Takeaway: Employment trends pointed to a better quarter but can it last?

Chart of the Day | DVA Beat But Secular Headwinds Remain - 2023.05.08 Chart of the Day

The employment data did not mislead. DVA beat consensus of 1.22 with an adjusted EPS of 1.58, which was itself a decline of $0.07 from a year ago. Much credit goes to a more manageable labor environment especially as it relates to contract labor. Census improved in part due to higher admissions and in part due to lower mortality. This trend is reflected in the 0.90% increase in average treatments per day. Since 1Q is seasonally depressed by copayments and deductibles, things should improve in the back half of the year from a revenue per treatment perspective.

Indeed revenue guidance improved from 1.4B-1.6B for 2023 to 1.475B to 1.25B. 

That is the good news. The bad news is that labor costs remain elevated. Management indicated that prior to COVID the SWB CAGR was on the order of 2%. In 2022, it leapt to 8% and in 2023 has settled down around 4-5%. Given the Medicare payment updates of ~2%, the labor-revenue model remains upside down. The other bad news is that the company has reduced the number of dialysis centers by about 100 since 1Q 2022 and plans to close 50-70 in 2023. Those center closures will contribute to higher missed treatments which remain elevated 1% above pre-COVID levels.
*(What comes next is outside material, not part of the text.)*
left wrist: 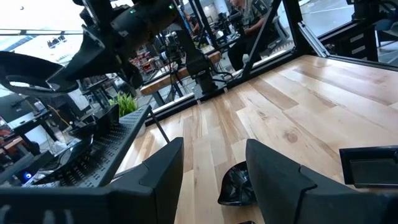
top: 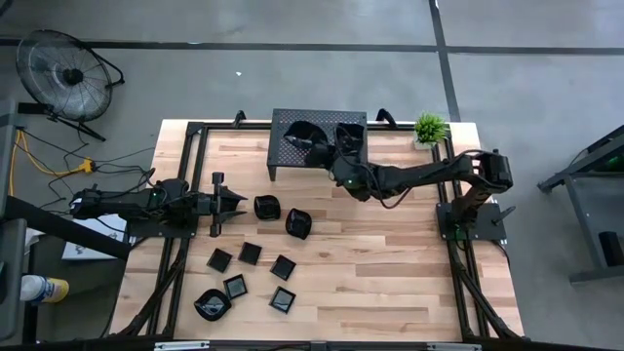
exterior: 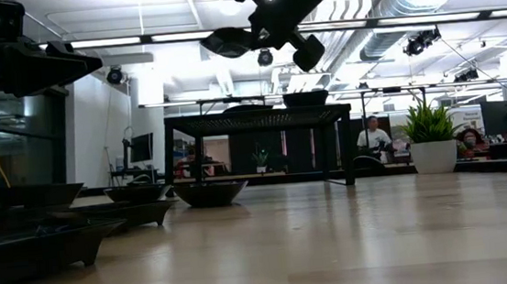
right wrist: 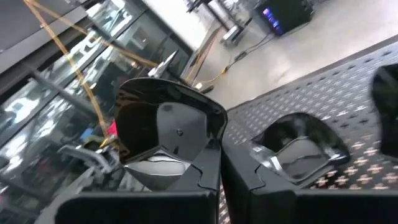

Other bad news is the significant drop in productivity. Although employment is at multi-quarter highs, average treatments per employee per day has dropped from 1.40 to 1.36 sequentially and considerably lower than the peak of 1.47 per day in 2019.

The most interesting comment on the conference call related to future incidence. Management cited "upstream" impact of COVID and suggested they did not have enough visibility. We keep watching kidney-related mortality and no decline below baseline has yet occurred. 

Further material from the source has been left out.